Frente a una "queja" de la española Repsol-YPF de que está perdiendo dinero en Ecuador, Correa manifestó que "el Gobierno tiene todo el derecho de exigir un mayor porcentaje de los ingresos extras".
"Estamos haciendo una justa compensación", agregó el jefe de Estado a la prensa extranjera y enfatizó que las petroleras "no le dieron un real al país" por los elevados precios del crudo.
"Las condiciones están muy claras, sobre la mesa, y le corresponderá a Repsol decidir si quiere renegociar sus contratos", anotó.

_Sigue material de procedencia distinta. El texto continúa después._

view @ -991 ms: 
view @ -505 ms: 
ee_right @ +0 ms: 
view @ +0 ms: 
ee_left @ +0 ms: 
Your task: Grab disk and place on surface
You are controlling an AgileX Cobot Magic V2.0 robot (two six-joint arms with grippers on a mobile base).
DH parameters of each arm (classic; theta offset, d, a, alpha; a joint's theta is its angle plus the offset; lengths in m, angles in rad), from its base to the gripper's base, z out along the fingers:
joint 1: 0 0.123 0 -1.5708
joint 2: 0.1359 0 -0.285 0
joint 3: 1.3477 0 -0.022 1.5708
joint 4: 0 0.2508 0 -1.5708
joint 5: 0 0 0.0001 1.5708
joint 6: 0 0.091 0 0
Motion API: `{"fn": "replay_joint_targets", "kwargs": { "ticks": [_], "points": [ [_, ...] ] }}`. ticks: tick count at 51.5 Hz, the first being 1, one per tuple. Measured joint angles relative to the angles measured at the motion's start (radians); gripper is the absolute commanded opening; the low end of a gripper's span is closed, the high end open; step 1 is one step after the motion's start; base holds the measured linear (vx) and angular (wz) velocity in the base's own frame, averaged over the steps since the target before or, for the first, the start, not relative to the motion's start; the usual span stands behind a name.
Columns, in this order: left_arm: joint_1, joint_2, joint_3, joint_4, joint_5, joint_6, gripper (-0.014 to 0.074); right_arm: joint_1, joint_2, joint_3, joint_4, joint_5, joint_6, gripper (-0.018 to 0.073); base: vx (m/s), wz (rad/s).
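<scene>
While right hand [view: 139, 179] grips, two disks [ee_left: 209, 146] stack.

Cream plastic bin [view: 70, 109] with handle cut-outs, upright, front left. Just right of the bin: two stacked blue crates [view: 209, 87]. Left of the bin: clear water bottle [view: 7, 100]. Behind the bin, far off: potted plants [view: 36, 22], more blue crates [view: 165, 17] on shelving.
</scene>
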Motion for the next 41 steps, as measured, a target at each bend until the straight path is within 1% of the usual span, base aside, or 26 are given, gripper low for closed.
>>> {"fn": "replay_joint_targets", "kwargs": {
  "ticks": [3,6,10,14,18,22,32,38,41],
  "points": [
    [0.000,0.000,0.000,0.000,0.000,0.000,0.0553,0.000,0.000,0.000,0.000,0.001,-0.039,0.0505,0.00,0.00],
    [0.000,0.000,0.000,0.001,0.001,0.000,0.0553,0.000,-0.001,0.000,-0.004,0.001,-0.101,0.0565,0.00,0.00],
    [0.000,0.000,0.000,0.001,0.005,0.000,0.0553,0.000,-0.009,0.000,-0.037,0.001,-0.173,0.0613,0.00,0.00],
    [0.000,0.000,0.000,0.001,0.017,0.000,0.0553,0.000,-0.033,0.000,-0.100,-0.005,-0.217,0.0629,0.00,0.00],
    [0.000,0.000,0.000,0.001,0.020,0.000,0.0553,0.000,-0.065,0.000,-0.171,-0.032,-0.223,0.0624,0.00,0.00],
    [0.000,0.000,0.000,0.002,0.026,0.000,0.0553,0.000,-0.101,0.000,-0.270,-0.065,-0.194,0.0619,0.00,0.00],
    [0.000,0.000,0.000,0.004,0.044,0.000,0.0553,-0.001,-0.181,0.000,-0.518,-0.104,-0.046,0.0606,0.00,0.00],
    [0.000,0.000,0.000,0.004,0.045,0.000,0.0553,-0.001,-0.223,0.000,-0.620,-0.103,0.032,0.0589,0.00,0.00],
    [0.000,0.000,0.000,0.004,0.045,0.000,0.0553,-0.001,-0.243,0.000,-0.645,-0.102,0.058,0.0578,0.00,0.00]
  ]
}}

Analistas sostienen que las petroleras han disminuido sus inversiones por las medidas del Gobieno, que propuso a firmas como la francesa Perenco y la china Andes que el Estado se quede con toda la producción a cambio de pagar costos y utilidades.
De acuerdo con el Banco Central, la producción de las privadas cayó de un total de ocho millones de barriles en diciembre de 2007 a siete millones en junio de 2008.
Ecuador es el miembro más pequeño de la OPEP y quinto productor sudamericano con 508.000 barriles por día (b/d) en el primer semestre de 2008, de los cuales exportó 366.000 b/d que generaron un total de $ 6.187,5 millones.